To determine the proliferation capacity cell numbers were subsequently counted for 4 days at fixed 24-hour intervals using a Neubauer Counting Chamber. Assuming an exponential growth, formula 1 was used to determine the growth constant λ. Cell doubling time td was determined using formula 2.

$$\begin{array}{ll}{\rm{Formula}}\,1 & {\rm{Formula}}\,2\\ {\lambda }=\frac{{\rm{In}}({N}_{t})-{\rm{In}}({N}_{0})}{t-{t}_{0}} & {t}_{d}=\frac{{\rm{In}}(2)}{{\lambda }}\end{array}$$

t0 = initial time, t = observation time, N0 = initial cell count, Nt = cell number at time t, λ = growth constant, td = doubling time

Experiments were performed at least in technical triplicates.

In addition, an XTT-based viability assay was used according to the manufactures protocol to determine proliferation capacity – whereas the measured absorption rates correlate with the number of metabolically active cells [17]. Assay was performed n = 3 with technical repeats n = 5 per run.

Results

PPP1R13B mRNA expression is significantly attenuated in acute myeloid leukemia

mRNA expression patterns of PPP1R13B was assessed in an unselected patient cohort with newly diagnosed AML (n = 39, patient characteristics provided in Table 1). Peripheral blood (pb) as well as bone marrow (bm) aspirates were available for this analysis - whereas no significant differences in PPP1R13B expression levels were detected between pb and bm samples (data not shown, p = 0.60).

Comparison of expression levels in AML vs. bone marrow aspirates of 12 healthy donors demonstrated significantly attenuated relative median expression levels of PPP1R13B in the AML cohort (0.33 (PPP1R13BAML) vs. 0.95 (PPP1R13Bdonor), p < 0.0001), Fig. 1A.

Fig. 1: qRT-PCR based mRNA expression of PPP1R13B in AML.
figure 1

PPP1R13B expression (A) in an unselected AML pt. population vs. healthy bone marrow donor cohort, (B) according to ELN 2017 risk categories, (C) according to response to induction chemotherapy and (D) in de novo vs. secondary AML (defined as AML progressing from MDS or MDS/MPN or post-cytotoxic therapy). ns not significant, *p < 0.05, **p < 0.01, ***p < 0.001, ****p < 0.0001 (Mann–Whitney test).
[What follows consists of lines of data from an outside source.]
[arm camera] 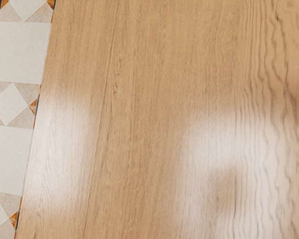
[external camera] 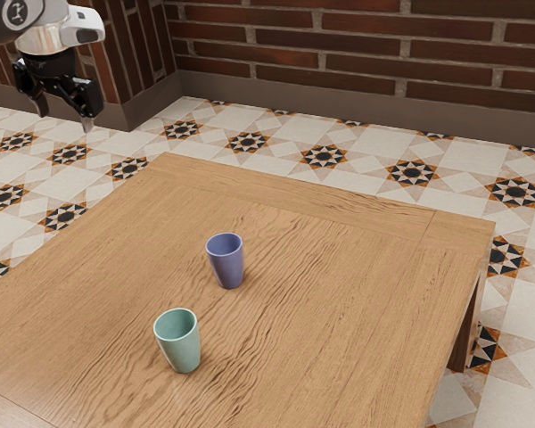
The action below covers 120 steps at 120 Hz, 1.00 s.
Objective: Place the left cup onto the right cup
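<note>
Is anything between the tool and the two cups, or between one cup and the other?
Nothing visible. The tool hangs open, high at the exterior view's upper left; only bare wooden table lies between it and the purple cup and the green cup. Both cups stand upright and apart, with bare wood between them.

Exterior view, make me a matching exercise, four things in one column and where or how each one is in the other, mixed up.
Things:
1. purple cup
2. green cup
3. end effector
4. table

Descriptions:
A. open, at the exterior view's upper left
B. wooden, bears both cups
C. upright, nearer the table's front edge
D. upright, near the table's middle

Pairs: 1-D; 2-C; 3-A; 4-B
</note>
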Each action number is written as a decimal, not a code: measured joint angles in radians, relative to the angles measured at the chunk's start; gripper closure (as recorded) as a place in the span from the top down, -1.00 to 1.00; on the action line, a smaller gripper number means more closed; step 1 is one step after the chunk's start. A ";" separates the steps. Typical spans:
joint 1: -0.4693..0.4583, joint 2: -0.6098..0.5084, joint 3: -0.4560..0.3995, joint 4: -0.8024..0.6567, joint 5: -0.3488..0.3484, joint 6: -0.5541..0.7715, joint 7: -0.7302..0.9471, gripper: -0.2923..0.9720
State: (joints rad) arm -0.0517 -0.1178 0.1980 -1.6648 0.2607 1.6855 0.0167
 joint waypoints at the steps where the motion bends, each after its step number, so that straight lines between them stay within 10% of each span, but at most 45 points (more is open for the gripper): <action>1: 0.000 0.000 0.000 0.000 0.000 0.000 0.000 0.54; 120: 0.026 -0.004 -0.018 -0.228 -0.063 0.002 -0.030 0.54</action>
State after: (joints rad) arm -0.0256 -0.1222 0.1802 -1.8924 0.1975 1.6877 -0.0137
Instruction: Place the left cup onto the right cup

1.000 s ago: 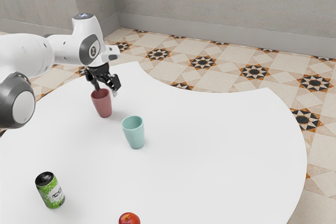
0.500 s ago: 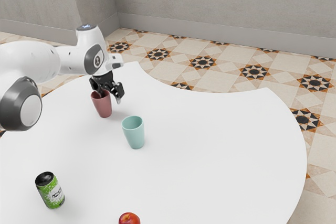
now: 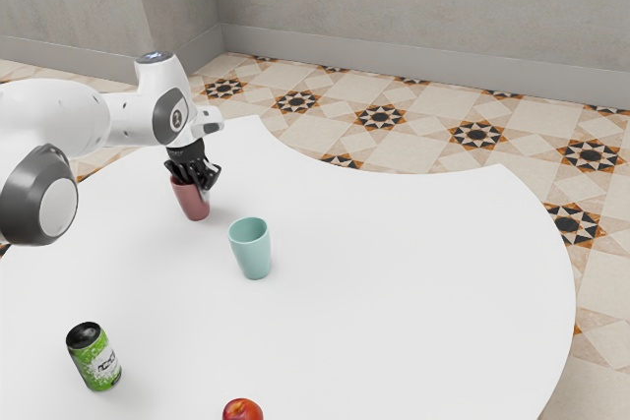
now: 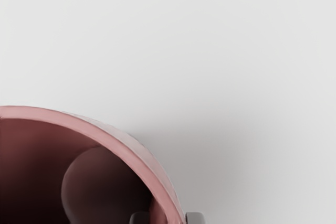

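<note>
1. Right now my gripper (image 3: 193, 180) sits low over the dusky-red cup (image 3: 194, 206), at the side of its rim facing the exterior view's right.
2. My fingers look clenched on that cup's wall: in the wrist view one fingertip (image 4: 193, 217) is against the outside of the rim and the other is just inside it, with the wall pinched between them.
3. From the wrist camera I look straight down into the dusky-red cup (image 4: 79, 140), with its round bottom visible deep inside.
4. The dusky-red cup stands upright on the white table (image 3: 413, 272), towards the exterior view's left and near the far edge.
5. The teal cup (image 3: 250, 248) stands upright too, nearer the camera and towards the exterior view's right of the red one. The two cups are close but apart.
6. A green and black can (image 3: 94, 356) stands tilted near the table's front edge at the exterior view's left.
7. A red apple (image 3: 242, 410) lies at the front edge, well apart from both cups.
</note>
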Robot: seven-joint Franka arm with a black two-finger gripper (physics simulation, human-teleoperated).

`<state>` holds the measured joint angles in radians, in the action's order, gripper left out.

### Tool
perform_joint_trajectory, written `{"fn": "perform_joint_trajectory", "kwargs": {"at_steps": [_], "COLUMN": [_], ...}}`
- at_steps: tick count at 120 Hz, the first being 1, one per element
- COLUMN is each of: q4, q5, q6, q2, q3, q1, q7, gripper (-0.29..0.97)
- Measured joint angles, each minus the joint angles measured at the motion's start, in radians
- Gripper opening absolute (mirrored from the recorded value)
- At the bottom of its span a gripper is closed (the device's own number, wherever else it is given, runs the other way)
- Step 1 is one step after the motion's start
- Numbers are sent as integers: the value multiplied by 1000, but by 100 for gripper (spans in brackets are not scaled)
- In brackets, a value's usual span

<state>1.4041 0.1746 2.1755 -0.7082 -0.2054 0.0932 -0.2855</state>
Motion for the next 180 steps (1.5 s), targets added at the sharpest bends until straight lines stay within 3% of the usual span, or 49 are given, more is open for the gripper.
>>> {"fn": "perform_joint_trajectory", "kwargs": {"at_steps": [46,73,90,130,180], "q4": [-24,78,184,280,317], "q5": [-11,-92,-114,-124,-125], "q6": [-32,-139,-178,-210,-208], "q2": [19,246,330,415,428], "q3": [9,83,117,124,127], "q1": [-13,-96,-152,-194,-214], "q7": [8,44,71,123,166], "gripper": [-10,-10,-10,-11,-11]}}
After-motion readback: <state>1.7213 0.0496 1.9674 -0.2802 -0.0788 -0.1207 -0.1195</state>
Interestingly, PPP1R13B mRNA expression showed wide dispersion in the AML cases with relative expression levels ranging from a minimum of 0.03 to a maximum of 1.4. Thus, subcohort analysis was performed to evaluate whether PPP1R13B mRNA expression links to a specific risk profile: 37 patients with known molecular characteristics were categorized according to the European LeukemiaNet (ELN) 2017 genetic risk classification [18], which was the current risk stratification system at the time when patients were treated.

Indeed, comparing favorable risk vs. higher risk patient cohorts revealed that the mean PPP1R13B mRNA expression levels are significantly lower in the intermediate/adverse risk group (n = 27) compared to the favorable risk group (n = 10, p = 0.013), with a mean relative expression level of 0.21 (PPP1R13Bint/adv) vs. 0.46 (PPP1R13Bgood), p < 0.05, Fig. 1B - whereas the individual levels varied widely (PPP1R13Bint/adv range 0.03–0.5 vs. PPP1R13Bgood range 0.15–1.4).
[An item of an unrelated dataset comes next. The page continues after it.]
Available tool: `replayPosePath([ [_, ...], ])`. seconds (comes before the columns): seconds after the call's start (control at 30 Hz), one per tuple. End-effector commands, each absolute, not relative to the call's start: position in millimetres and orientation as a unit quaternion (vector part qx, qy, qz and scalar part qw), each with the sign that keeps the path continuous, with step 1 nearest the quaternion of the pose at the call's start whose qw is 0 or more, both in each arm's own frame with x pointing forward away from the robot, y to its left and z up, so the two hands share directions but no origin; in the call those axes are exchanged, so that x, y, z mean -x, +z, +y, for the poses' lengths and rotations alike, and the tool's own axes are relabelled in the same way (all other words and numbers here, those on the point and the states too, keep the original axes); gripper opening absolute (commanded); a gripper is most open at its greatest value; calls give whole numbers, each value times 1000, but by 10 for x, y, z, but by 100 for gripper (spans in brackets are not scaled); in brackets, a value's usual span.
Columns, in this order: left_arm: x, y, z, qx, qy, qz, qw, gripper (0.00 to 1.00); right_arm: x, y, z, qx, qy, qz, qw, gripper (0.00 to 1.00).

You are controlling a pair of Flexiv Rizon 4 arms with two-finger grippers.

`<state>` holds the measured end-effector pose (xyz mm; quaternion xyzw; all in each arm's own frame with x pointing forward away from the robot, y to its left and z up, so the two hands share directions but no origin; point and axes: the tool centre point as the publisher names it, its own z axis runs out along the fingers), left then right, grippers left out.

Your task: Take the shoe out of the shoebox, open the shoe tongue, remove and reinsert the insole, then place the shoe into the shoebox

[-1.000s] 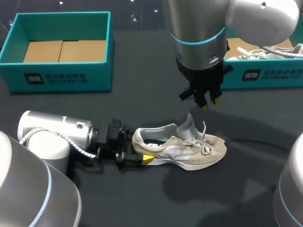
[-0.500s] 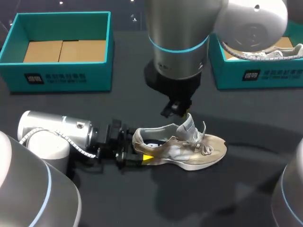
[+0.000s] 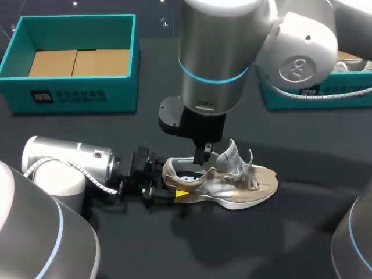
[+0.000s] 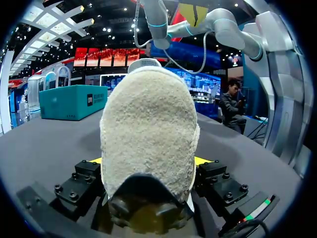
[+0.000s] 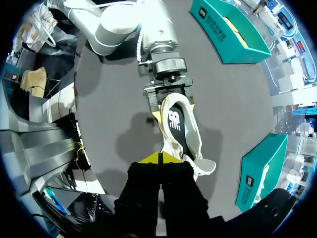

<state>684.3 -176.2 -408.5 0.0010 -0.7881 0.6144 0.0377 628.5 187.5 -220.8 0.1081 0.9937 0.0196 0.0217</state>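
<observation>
Light falls from overhead, even and fairly bright. In the head view the dark tabletop (image 3: 174,250) takes only soft shadows with blurred edges: one just in front of the shoe (image 3: 232,183), another past its toe. The right arm (image 3: 215,52) above the shoe carries a broad pale sheen, and the left arm (image 3: 64,163) behind the heel shows small white highlights. In the left wrist view the heel is evenly lit, its nap clear, though its underside is dark. Straight lines around the shoe bow outward. In the right wrist view a faint shadow lies beside the shoe, and the body of the right pincer (image 5: 161,158) is nearly black.
</observation>
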Motion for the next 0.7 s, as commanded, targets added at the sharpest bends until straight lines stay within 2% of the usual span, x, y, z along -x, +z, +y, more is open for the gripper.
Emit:
replayPosePath([
  [0.03, -6836, -4127, -1747, -2, 614, -788, 36, 0, -6325, -2322, 2038, -20, 8, 1000, 4, 0],
  [0.33, -6836, -4127, -1747, -2, 614, -788, 36, 0, -6325, -2322, 2038, -20, 8, 1000, 4, 0],
  [0.7, -6836, -4127, -1747, -2, 614, -788, 36, 0, -6542, -2720, 2157, -7, 20, 999, 44, 0],
])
Association with the prognostic higher risk groups and the functional aspects of ASPP1 as a proapoptotic protein argues for a direct role of dysfunctional ASPP1 in therapy resistance towards chemotherapy. To address this question, a subanalysis on a fit patient cohort (n = 15) undergoing 3 + 7-based therapy was set up to assess whether attenuated levels of PPP1R13B mRNA associate with complete remission (CR) status after the first course of induction chemotherapy.
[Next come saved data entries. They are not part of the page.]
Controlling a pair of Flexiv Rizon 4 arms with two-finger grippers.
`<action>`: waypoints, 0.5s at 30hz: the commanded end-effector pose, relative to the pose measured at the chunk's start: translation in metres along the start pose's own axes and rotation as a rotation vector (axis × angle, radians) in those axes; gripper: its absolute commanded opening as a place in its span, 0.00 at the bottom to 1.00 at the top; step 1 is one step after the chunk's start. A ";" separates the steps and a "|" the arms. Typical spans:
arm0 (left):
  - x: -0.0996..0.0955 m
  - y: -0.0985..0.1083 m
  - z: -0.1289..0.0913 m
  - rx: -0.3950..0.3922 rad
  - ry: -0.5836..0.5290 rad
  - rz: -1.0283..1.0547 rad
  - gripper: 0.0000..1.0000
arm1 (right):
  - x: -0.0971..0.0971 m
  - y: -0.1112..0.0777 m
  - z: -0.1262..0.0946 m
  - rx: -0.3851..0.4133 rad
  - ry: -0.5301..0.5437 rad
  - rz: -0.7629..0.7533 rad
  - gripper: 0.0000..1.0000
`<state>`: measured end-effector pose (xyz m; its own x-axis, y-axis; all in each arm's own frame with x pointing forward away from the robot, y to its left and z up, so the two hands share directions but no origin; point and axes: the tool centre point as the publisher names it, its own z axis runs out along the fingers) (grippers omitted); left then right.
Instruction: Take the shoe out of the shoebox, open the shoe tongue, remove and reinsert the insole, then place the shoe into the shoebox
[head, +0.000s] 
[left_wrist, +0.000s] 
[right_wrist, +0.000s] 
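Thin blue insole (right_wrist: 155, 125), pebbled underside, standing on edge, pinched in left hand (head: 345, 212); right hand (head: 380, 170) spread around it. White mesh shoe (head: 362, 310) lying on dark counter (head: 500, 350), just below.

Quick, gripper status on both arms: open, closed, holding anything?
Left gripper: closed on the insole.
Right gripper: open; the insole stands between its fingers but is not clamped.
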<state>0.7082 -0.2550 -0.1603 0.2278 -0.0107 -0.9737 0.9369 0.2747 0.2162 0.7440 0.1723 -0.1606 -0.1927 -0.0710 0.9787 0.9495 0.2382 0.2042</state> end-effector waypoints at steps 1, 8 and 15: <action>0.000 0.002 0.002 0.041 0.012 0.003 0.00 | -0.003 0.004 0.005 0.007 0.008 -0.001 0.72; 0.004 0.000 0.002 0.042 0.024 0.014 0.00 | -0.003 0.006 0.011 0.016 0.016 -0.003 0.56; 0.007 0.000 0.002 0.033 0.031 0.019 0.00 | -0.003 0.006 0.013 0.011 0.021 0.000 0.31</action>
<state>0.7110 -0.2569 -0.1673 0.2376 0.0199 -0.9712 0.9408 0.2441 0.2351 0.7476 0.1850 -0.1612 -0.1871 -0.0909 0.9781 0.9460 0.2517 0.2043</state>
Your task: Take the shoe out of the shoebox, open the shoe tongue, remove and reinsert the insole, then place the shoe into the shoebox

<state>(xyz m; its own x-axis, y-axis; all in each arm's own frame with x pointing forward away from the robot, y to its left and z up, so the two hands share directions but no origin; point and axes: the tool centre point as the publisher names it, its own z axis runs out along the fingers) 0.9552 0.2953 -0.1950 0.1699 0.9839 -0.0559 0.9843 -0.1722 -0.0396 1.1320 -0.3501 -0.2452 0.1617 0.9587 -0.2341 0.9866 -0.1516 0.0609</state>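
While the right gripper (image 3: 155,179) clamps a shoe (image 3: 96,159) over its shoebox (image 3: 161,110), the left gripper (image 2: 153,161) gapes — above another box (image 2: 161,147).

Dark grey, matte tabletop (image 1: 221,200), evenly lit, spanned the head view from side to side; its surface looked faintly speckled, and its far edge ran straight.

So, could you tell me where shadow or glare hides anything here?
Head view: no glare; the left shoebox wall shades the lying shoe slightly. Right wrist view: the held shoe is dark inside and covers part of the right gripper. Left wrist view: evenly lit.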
Highly of interest, PPP1R13B mRNA expression levels, assessed prior to chemotherapy, were significantly lower in the patient cohort failing complete remission (non-CR) compared to patients who achieved CR (p = 0.0015) with a median relative expression level of 0.13 (PPP1R13BnonCR) vs. 0.51 (PPP1R13BCR), p < 0.01, (Fig. 1C).

Despite relatively low frequency of TP53 mutations in de novo acute myeloid leukemia – rearrangement of the short arm of chromosome 17 (locating TP53) or TP53 gene mutations are frequently observed in AML with myelodysplasia-related changes and post-cytotoxic changes [19].

Previous reports have argued that deregulation of ASPP may be specifically found in tumors with a TP53 wildtype (WT) background, such as breast cancer (reviewed by Gasco, Shami and Crook [20]. We therefore asked next, whether deregulation of ASPP1 is limited to de novo AML (with a predominant TP53 WT background). Comparison of patient cohorts with de novo AML (n = 27) versus patients suffering from AML with myelodysplasia-related changes or post-cytotoxic therapy (n = 11) did show attenuated relative PPP1R13B mRNA expression levels in both cohorts, however with no significant differences between the groups (median expression 0.29 PPP1R13BdenovoAML vs. 0.38 PPP1R13Bs/tAML, p = 0.77), (Fig. 1D).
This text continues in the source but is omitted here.